Task item:
What are the lines below, starting at the line containing "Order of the" and ending at the line containing "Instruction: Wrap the"? Write them out exactly, ends included, without pictures.

Supplied material:
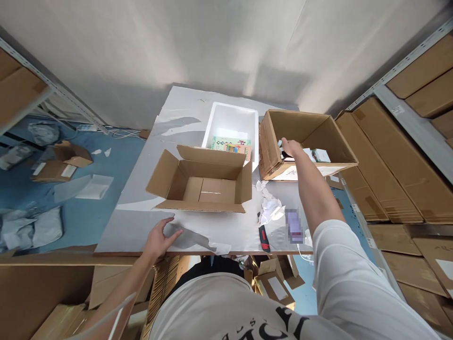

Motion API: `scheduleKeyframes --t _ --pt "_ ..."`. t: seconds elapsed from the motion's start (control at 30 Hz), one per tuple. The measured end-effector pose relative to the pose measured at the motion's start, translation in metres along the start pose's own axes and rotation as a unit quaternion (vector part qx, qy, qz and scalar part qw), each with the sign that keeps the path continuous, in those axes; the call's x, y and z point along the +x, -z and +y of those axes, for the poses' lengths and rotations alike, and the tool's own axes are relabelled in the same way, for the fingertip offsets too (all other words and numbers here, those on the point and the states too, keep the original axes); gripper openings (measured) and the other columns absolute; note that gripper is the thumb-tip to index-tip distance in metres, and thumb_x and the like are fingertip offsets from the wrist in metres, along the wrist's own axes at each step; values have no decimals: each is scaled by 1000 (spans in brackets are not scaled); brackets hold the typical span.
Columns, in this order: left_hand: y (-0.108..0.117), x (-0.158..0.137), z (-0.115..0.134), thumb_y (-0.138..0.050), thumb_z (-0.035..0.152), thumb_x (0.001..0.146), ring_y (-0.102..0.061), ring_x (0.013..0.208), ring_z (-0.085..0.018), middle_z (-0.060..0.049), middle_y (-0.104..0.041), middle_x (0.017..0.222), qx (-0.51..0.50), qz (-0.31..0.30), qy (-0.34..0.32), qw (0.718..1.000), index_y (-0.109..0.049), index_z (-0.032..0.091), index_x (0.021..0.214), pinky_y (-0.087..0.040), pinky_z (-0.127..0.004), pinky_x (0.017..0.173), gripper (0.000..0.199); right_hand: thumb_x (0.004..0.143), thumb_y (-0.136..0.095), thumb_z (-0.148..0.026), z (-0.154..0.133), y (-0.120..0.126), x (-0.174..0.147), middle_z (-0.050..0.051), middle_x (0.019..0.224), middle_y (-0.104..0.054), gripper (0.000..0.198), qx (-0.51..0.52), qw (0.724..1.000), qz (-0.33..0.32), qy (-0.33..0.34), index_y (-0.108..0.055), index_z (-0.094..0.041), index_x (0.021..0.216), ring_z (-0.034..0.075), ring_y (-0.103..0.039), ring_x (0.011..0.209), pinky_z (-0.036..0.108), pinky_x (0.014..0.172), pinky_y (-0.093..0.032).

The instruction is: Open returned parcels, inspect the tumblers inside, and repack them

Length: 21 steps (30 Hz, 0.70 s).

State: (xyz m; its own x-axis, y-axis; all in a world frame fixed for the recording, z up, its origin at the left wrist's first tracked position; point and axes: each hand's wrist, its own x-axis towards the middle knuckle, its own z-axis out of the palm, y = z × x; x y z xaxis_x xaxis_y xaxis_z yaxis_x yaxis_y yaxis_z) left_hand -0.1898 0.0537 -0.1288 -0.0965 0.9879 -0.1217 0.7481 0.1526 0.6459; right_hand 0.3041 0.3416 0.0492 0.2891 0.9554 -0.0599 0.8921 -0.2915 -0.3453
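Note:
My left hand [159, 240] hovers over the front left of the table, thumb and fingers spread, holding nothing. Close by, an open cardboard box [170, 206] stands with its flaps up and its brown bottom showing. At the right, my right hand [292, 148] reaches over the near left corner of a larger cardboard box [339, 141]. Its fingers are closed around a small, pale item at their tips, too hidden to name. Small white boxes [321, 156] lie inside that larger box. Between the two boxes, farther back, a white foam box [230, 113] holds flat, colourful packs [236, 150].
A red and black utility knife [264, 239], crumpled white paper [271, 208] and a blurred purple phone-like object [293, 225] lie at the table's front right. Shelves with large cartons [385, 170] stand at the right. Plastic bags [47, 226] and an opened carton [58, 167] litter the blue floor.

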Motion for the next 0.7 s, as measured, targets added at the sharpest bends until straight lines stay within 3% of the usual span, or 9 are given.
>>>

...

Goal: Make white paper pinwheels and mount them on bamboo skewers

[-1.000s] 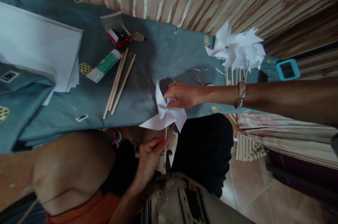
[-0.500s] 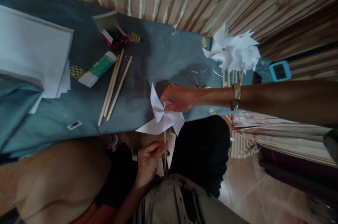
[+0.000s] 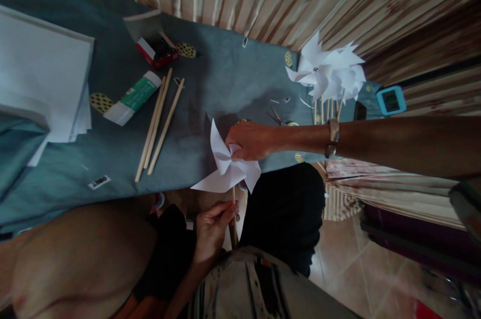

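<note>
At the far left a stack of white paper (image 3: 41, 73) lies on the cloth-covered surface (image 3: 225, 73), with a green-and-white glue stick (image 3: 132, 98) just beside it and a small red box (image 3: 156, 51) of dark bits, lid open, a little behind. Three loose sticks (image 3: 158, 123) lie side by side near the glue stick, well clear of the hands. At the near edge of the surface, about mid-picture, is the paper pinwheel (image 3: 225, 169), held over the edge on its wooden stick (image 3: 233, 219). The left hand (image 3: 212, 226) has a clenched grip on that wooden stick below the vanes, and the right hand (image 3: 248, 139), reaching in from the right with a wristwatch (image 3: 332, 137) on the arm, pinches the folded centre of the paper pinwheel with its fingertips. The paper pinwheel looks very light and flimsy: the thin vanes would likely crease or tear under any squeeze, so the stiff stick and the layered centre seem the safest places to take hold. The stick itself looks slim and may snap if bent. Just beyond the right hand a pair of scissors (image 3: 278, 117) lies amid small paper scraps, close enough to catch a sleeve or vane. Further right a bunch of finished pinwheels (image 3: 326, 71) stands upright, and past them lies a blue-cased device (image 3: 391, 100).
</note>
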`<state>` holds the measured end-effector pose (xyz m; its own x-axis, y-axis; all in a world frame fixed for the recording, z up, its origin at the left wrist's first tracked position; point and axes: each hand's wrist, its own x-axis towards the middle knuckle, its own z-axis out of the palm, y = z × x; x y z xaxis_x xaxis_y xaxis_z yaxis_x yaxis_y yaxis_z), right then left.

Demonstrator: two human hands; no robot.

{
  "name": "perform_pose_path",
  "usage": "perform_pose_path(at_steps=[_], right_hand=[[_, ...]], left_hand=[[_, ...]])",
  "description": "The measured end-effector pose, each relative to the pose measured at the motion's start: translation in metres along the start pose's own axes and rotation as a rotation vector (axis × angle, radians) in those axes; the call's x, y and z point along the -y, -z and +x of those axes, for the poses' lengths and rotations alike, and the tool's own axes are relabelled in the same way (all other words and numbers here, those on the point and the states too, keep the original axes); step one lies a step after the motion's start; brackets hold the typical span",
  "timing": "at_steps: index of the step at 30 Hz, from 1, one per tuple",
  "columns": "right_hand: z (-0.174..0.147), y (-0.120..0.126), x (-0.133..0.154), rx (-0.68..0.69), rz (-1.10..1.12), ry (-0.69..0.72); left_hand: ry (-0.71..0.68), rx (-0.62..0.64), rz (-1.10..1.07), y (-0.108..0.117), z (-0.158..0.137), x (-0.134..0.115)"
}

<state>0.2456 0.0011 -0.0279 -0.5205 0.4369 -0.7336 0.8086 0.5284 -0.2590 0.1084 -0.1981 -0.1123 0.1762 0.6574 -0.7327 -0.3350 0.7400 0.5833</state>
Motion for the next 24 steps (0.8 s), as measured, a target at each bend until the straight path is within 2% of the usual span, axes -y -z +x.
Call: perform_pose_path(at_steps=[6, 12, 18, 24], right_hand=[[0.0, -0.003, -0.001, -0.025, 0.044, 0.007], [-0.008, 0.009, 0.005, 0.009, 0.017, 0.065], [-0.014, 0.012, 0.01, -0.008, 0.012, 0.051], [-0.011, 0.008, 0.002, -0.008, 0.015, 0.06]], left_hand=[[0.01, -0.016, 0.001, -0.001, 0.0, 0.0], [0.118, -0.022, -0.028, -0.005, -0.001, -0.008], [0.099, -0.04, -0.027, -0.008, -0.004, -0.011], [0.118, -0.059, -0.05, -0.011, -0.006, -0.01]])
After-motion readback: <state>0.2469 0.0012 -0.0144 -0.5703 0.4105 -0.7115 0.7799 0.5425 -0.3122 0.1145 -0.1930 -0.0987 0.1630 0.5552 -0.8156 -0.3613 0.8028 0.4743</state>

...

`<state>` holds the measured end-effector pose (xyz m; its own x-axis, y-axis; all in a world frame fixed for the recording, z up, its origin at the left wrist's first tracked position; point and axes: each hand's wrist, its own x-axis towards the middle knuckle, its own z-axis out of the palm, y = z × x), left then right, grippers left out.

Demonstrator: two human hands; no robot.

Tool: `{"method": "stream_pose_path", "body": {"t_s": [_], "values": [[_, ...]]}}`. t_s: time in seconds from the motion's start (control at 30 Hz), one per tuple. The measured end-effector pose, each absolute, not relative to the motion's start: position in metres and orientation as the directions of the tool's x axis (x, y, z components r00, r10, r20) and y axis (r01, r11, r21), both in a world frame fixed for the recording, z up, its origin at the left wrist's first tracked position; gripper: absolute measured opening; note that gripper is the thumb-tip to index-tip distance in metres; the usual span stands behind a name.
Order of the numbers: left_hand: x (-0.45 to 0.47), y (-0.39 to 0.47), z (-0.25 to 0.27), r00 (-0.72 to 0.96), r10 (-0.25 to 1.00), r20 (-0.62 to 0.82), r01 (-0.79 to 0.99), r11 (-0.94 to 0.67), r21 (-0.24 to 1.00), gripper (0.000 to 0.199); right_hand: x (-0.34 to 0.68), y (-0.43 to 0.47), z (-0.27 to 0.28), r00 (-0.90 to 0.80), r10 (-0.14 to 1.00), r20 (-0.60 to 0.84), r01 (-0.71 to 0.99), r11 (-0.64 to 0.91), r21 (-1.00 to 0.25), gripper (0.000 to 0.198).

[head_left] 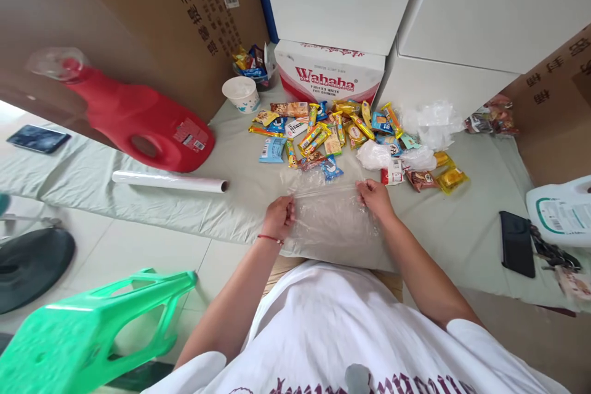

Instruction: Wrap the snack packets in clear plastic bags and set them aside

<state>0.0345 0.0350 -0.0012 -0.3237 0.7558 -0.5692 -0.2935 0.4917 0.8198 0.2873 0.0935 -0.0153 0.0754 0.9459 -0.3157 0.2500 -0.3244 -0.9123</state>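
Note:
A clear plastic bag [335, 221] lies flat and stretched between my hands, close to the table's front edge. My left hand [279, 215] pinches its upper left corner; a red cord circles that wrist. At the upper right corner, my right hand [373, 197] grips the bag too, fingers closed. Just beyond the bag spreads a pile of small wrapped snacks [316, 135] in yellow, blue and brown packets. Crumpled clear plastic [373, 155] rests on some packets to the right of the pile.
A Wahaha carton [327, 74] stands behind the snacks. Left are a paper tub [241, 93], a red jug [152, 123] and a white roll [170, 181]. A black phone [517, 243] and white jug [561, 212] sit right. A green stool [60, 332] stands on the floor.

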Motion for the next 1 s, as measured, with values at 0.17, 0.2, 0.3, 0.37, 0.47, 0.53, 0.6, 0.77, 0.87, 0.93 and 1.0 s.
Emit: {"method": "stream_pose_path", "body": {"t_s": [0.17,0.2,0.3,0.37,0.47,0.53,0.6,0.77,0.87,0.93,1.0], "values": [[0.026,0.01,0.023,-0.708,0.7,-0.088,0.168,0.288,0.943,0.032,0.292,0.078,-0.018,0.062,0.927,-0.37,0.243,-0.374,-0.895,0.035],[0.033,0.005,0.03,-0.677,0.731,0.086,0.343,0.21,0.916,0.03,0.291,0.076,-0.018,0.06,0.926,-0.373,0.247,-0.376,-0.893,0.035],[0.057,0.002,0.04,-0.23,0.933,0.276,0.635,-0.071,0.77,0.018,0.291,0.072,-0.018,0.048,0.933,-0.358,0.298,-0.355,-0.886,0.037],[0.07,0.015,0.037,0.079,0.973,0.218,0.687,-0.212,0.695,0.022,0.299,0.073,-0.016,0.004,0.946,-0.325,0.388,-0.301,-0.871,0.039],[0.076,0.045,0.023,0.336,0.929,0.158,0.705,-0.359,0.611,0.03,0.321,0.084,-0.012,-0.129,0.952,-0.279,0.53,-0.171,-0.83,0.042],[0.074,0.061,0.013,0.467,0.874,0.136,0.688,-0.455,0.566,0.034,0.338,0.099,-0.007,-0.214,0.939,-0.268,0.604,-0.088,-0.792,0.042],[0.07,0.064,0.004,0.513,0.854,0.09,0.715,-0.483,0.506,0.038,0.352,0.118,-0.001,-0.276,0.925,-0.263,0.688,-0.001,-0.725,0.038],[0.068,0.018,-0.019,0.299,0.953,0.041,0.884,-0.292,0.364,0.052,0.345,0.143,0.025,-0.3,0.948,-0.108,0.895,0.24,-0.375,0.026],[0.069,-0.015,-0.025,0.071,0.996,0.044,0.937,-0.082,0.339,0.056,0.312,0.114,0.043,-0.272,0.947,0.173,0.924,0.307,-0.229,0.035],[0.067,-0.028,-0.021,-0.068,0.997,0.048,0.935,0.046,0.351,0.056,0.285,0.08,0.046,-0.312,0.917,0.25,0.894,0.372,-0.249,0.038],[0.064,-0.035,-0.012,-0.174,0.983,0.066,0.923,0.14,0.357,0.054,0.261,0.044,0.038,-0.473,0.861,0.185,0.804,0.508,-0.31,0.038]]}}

Answer area:
Order of the numbers: left_hand: x (-0.45 to 0.47), y (-0.39 to 0.47), z (-0.25 to 0.27), r00 (-0.72 to 0.96), r10 (-0.25 to 1.00), r20 (-0.62 to 0.82), r01 (-0.79 to 0.99), r11 (-0.94 to 0.67), r21 (-0.24 to 1.00), gripper (0.000 to 0.199); right_hand: x (-0.34 to 0.68), y (-0.43 to 0.47), z (-0.27 to 0.28), r00 (-0.90 to 0.80), r10 (-0.14 to 1.00), r20 (-0.60 to 0.84), r01 (-0.71 to 0.99), r11 (-0.64 to 0.91), r21 (-1.00 to 0.25), gripper (0.000 to 0.198).

[head_left] 

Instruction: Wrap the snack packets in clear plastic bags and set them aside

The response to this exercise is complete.